Está enterado de dónde hay gasolina, cuales son los bloqueos del día, y si hay brotes de violencia en las carreteras. Se entera de cuánto valen los plátanos y si ya llegaron los huevos al Éxito. Se indigna con los retenes y los robos de combustible. Sus mensajes concretos en medio de una tormenta mundial de desinformación son una mezcla ejemplar de sensibilidad y profesionalismo. Transmiten seguridad, realismo, y también resignación frente a los hechos, pero ante todo valentía. Quiere proteger a sus compañeros a punta de información veraz. Sus cortos whatsapp son testimonio triste del deterioro innecesario de una expresión democrática, de malos manejos y campañas criminales orquestadas, del hondo descontento y la enorme frustración. De un gobierno entre fuego cruzado, de un país entero roto en pedazos. Del susto cuando cae la noche.

José es muestra de la inteligencia y la capacidad recursiva de los colombianos. De cómo los lazos de la sociedad se mantienen en los barrios, en las oficinas, entre amigos, entre el caos. Que los buenos están ahí y son muchos, buscando la forma de vacunar a la mamá, de encontrar combustible para la moto, ayudarle a los vecinos, de hacer mercado en un solo sitio, que caminan en medio de los vándalos para llegar al puesto de trabajo. No toma partido en ridículos alegatos políticos, y no confía en los oportunistas.
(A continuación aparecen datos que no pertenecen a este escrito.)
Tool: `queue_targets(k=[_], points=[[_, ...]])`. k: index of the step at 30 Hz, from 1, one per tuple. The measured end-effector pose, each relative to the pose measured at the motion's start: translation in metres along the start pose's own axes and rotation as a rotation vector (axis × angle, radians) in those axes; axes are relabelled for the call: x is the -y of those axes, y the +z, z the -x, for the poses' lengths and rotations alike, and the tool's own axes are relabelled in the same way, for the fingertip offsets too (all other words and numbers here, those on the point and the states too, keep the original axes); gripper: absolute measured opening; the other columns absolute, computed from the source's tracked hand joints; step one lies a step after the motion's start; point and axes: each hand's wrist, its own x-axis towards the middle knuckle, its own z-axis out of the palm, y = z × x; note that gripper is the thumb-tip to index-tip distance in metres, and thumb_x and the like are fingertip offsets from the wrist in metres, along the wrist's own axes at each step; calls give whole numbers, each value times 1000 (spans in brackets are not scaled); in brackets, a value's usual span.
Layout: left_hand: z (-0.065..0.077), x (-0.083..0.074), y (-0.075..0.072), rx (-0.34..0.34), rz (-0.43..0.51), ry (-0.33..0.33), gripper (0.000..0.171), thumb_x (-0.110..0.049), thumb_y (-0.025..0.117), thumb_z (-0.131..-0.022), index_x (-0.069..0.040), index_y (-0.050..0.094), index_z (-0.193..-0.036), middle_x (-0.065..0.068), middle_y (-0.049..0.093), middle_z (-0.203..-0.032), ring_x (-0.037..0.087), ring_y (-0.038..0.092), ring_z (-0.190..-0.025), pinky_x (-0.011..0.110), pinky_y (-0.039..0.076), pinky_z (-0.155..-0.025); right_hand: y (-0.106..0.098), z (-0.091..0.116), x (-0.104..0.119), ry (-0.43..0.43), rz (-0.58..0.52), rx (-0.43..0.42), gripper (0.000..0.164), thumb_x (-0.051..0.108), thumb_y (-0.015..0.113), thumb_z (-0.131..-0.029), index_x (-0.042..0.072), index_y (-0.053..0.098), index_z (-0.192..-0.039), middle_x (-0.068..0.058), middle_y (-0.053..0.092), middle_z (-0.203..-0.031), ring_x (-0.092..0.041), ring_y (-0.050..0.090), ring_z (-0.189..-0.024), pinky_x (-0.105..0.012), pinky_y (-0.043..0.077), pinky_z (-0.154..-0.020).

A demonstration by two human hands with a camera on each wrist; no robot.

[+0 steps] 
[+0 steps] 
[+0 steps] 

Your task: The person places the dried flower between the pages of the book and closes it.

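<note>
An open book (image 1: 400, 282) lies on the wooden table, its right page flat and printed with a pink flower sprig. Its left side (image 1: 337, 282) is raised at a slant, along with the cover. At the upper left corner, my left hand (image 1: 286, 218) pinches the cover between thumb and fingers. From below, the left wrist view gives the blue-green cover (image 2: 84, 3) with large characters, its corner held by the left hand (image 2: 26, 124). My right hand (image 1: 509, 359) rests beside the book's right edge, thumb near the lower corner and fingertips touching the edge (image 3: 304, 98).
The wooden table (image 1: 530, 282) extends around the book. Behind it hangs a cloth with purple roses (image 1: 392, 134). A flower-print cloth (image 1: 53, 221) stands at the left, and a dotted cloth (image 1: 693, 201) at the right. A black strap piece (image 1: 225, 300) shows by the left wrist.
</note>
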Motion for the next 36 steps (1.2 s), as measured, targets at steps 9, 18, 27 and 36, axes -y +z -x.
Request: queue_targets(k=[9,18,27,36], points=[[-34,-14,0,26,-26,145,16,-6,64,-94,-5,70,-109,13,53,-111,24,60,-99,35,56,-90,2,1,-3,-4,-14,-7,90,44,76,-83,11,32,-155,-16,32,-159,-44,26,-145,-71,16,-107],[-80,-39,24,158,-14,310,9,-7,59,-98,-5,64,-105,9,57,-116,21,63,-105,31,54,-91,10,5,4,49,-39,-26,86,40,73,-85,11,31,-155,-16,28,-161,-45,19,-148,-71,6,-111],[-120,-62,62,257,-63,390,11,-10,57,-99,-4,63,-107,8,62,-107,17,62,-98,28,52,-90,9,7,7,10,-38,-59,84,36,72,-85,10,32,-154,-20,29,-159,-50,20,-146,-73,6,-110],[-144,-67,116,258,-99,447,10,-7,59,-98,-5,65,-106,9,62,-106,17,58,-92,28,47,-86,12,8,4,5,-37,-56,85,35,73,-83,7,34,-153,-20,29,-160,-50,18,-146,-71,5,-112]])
Repudia con el fondo del corazón la violencia y el saqueo, y se enoja con las permanentes interrupciones a su rutina diaria.
Pide orden, vías destapadas, buses sin quemar, tiendas con los vidrios intactos, policías honestos y un gobierno que responda.
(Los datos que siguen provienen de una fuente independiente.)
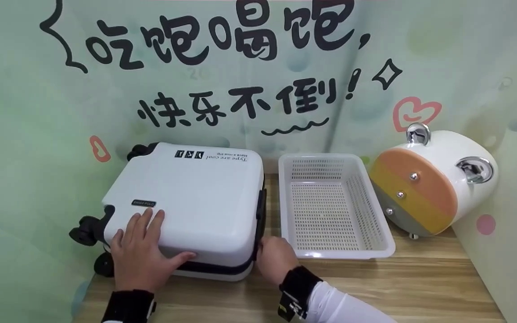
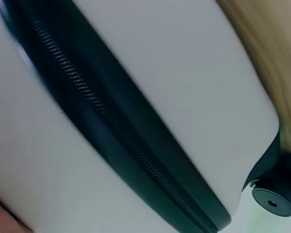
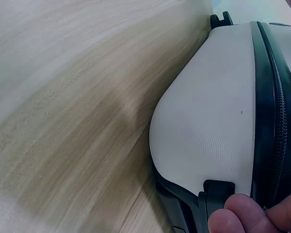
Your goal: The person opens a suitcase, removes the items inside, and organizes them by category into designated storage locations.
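A white hard-shell suitcase point(image 1: 195, 193) lies flat on the wooden table with its black wheels point(image 1: 85, 231) to the left. My left hand point(image 1: 142, 251) rests on its lid near the front edge, fingers spread and straight, thumb along the rim. At the front right corner, my right hand point(image 1: 277, 260) has its fingers curled at the black zipper band. The right wrist view shows thumb and fingertips point(image 3: 247, 213) pinched together at the zipper point(image 3: 281, 126), a small glint of the zipper pull between them. In the left wrist view the zipper teeth point(image 2: 87, 92) run closed along the side.
A white perforated plastic basket point(image 1: 382, 233) stands right of the suitcase. Beyond it, a white rounded drum-shaped object point(image 1: 469, 152) lies tilted, its face striped orange, yellow and grey, with chrome loops. A printed cloth backdrop point(image 1: 240, 134) closes off the back and sides of the table.
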A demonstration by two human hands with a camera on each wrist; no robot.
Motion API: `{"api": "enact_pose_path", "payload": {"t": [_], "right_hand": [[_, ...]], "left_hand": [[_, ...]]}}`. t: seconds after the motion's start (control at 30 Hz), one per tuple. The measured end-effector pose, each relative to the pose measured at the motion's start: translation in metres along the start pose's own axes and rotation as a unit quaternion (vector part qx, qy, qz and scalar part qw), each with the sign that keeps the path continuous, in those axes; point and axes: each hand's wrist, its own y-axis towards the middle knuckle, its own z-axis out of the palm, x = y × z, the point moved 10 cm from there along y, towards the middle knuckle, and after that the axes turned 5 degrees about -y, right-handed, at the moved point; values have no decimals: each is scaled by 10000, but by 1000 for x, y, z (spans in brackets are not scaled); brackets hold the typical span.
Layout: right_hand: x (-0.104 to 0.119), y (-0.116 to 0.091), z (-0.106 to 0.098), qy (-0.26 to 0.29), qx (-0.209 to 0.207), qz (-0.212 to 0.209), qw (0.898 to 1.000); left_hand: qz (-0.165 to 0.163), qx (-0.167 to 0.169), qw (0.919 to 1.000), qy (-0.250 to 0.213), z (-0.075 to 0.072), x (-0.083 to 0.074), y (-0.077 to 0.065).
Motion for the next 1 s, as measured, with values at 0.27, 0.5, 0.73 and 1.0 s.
{"api": "enact_pose_path", "payload": {"t": [0.27,0.5,0.73,1.0], "right_hand": [[-1,-3,1,-29,16,-37,10000],[-2,-3,0,-79,-89,-146,9998],[1,-7,-6,-220,-394,-376,9983],[-2,-7,-4,-190,-175,-150,9996]], "left_hand": [[-100,35,9999,133,5,-1,-2],[-252,-21,9995,200,8,-5,-5],[-225,-211,9992,263,6,-11,-4],[-362,-141,9988,288,8,-12,-4]]}}
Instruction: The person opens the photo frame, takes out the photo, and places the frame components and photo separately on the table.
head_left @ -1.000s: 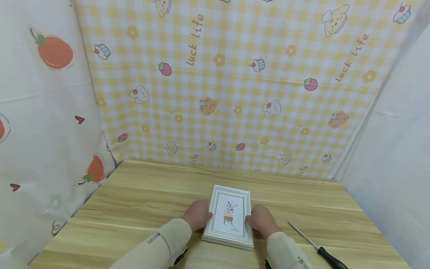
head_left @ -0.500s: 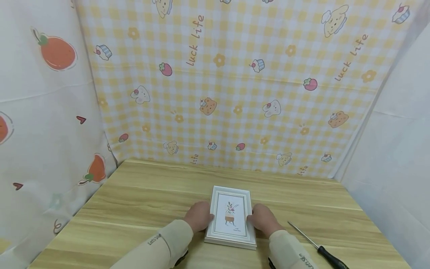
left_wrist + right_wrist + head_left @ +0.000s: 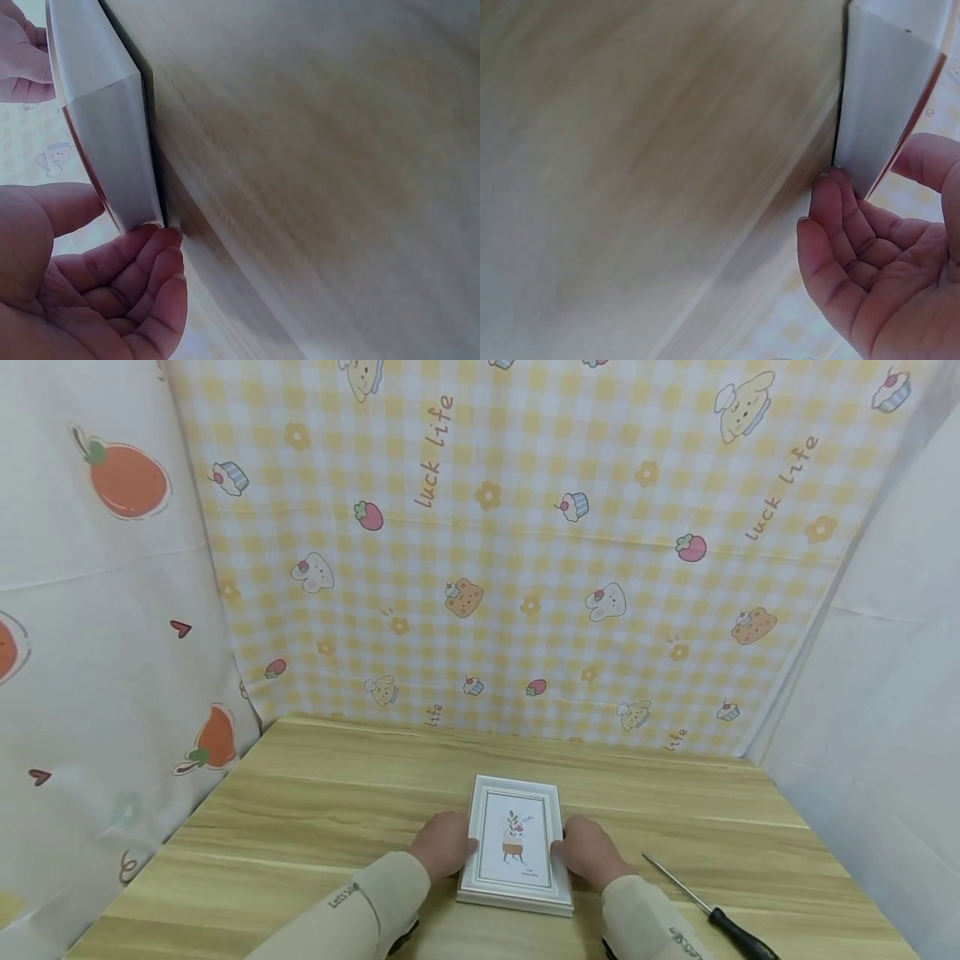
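Note:
A white picture frame [image 3: 517, 843] lies face up on the wooden table, showing a print of a plant in a legged pot. My left hand [image 3: 444, 843] grips its left side, thumb over the border. Opposite, my right hand [image 3: 588, 848] holds the right side the same way. In the left wrist view, fingertips of the left hand [image 3: 97, 285] meet the lower edge of the frame's white side [image 3: 112, 142]. The right wrist view has the right hand [image 3: 885, 255] pinching a corner of the frame [image 3: 885, 97], two fingertips at its underside.
A screwdriver [image 3: 718, 917] with a black handle lies to the right of my right forearm, its tip pointing away from me. Behind the wooden table [image 3: 337, 785] hangs a yellow checked cloth [image 3: 525, 552]. White cloths [image 3: 105, 677] close off both sides.
Over the first half second both hands shifted the picture frame slightly to the right and turned it a little straighter. Since then the hands and frame have stayed almost still.

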### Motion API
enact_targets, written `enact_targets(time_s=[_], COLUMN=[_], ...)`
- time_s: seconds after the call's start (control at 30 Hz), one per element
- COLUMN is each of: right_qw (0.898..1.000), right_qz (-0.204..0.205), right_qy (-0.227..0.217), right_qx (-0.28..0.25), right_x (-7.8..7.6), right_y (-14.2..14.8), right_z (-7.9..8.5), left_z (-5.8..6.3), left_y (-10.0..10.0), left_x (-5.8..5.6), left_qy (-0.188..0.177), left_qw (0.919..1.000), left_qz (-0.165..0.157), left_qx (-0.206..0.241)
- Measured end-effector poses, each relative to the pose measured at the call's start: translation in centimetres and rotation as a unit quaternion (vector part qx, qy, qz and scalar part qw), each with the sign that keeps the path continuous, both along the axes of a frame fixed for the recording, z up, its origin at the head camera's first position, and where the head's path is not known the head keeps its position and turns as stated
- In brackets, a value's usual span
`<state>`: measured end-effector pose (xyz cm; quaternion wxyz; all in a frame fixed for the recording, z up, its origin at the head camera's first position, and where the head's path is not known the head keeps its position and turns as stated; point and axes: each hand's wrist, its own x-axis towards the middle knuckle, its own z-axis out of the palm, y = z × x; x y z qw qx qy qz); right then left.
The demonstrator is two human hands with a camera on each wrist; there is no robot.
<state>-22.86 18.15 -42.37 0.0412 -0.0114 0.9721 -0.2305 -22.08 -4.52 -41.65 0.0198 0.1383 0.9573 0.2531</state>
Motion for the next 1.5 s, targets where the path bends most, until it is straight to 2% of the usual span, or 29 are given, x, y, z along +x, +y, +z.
enact_targets(time_s=[0.3, 0.57, 0.8, 1.0, 1.17, 1.5], right_qw=[1.000, 1.000, 1.000, 1.000, 1.000, 1.000], right_qz=[-0.010, -0.007, -0.010, -0.014, -0.020, -0.022], right_qy=[0.022, 0.022, 0.021, 0.013, 0.008, 0.010], right_qx=[0.016, 0.018, 0.020, 0.008, -0.008, 0.002], right_x=[0.8, 1.7, 1.9, 1.7, 1.7, 1.6], right_y=[0.1, 0.1, 0.1, 0.0, -0.3, -0.6], right_z=[0.4, 0.9, 0.5, -0.3, -0.5, -0.1], left_z=[-0.3, -0.2, -0.3, -0.8, -1.1, -0.3], left_y=[-0.3, -0.6, -0.6, -0.5, -0.6, -0.5], left_x=[0.1, 0.2, 0.2, 0.1, -0.1, 0.3], left_qy=[0.013, 0.050, 0.043, 0.025, 0.034, 0.037], left_qw=[0.9998, 0.9982, 0.9986, 0.9994, 0.9990, 0.9986], left_qz=[-0.013, -0.022, -0.024, -0.022, -0.028, -0.035], left_qx=[-0.002, -0.025, -0.021, 0.003, -0.002, -0.013])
Se enfurece, como la mayoría, con las noticias llenas de falsedad e ideologías, circuladas en redes sociales y escritas en famosos medios internacionales por autores que nunca han pisado Cali. También duda de los teóricos de la conspiración que le asignan a lo sucedido, sin muchas pruebas, unos turbios complots internacionales. José no quiere tumbar al Gobierno ni debilitarlo. Nació y creció en una democracia. Solo quiere ir a trabajar, ganarse la vida, compartir con sus compañeros, regresar a la casa sin pagarle a nadie, comer con su familia y ver fútbol. Se aburrió de los grupos, de los videos que resultan falsos, de discutir con los colegas.
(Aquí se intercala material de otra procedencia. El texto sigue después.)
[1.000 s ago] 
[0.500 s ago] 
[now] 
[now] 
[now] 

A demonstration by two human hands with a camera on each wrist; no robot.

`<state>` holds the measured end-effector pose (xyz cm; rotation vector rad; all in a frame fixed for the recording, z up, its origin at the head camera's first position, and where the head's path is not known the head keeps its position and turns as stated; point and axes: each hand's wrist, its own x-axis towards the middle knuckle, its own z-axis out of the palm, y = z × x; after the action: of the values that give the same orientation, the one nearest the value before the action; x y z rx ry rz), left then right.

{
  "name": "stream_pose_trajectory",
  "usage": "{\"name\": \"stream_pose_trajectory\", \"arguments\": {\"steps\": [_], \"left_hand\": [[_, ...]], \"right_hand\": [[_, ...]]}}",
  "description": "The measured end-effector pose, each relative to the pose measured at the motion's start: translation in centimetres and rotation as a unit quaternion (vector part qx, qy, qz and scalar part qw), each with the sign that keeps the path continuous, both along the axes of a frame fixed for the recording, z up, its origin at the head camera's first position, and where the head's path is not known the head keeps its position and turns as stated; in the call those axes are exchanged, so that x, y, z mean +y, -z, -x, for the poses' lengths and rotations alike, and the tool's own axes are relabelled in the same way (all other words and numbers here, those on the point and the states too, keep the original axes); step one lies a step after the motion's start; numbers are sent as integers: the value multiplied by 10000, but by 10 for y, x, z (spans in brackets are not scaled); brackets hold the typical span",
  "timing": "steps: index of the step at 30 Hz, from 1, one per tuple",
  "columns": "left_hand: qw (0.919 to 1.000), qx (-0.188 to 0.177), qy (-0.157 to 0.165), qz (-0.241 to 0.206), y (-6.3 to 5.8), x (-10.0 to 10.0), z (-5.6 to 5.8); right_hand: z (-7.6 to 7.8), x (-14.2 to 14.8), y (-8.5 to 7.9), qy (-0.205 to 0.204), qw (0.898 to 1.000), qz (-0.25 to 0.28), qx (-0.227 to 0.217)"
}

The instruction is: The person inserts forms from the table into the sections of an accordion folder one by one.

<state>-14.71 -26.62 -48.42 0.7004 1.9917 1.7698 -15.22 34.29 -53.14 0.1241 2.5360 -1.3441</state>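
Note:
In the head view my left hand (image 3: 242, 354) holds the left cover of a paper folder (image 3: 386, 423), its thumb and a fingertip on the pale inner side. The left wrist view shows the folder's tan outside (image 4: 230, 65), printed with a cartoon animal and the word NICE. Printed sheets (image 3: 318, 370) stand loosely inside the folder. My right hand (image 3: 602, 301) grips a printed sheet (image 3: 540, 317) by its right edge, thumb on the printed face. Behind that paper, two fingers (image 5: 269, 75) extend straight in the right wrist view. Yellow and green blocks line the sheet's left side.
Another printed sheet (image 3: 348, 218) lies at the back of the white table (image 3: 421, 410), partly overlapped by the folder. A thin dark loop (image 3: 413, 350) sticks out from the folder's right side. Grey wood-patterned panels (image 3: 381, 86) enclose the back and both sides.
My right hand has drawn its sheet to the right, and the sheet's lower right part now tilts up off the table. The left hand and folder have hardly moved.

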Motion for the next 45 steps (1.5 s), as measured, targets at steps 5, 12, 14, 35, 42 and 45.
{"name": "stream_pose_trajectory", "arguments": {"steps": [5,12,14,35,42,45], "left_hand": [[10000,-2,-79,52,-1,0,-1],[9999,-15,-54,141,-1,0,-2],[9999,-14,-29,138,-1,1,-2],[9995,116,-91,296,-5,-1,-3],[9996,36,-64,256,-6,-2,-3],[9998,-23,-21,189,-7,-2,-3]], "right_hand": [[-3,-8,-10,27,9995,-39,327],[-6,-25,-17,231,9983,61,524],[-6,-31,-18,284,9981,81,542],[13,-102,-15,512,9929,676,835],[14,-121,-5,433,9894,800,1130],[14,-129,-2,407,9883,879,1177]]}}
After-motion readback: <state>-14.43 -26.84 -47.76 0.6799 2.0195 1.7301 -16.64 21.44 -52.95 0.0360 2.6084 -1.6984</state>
Su desconsuelo y el de tantos está registrado en las cifras publicadas por la Cámara de Comercio de Cali sobre el impacto del paro en la actividad empresarial.

Las personas como José deberían irse de gira internacional. Hablar con congresistas americanos y parlamentarios británicos, con las ONG tan críticas y los embajadores tan criticados. Debería dar una entrevista larga al New York Times, armado de testimonios de su vida diaria y datos recogidos en la calle. Ofrecer una charla en un prestigioso centro de pensamiento en Washington y un conversatorio con estudiantes en España. Explicarle personalmente a Shakira y al Senador Leahy por qué sus respectivos tuits son desatinados. Con su voz de radio, y un teléfono con buena señal, dice más verdades que todos, y muestra una realidad más clara. Por encima de todo, tiene sus pies, su familia y su futuro plantados en Cali, en su empleo, en su empresa. Como millones de compatriotas, pertenece a los que creen en el centro, al sentido común, a la libertad de expresión y movilidad, al derecho a trabajar.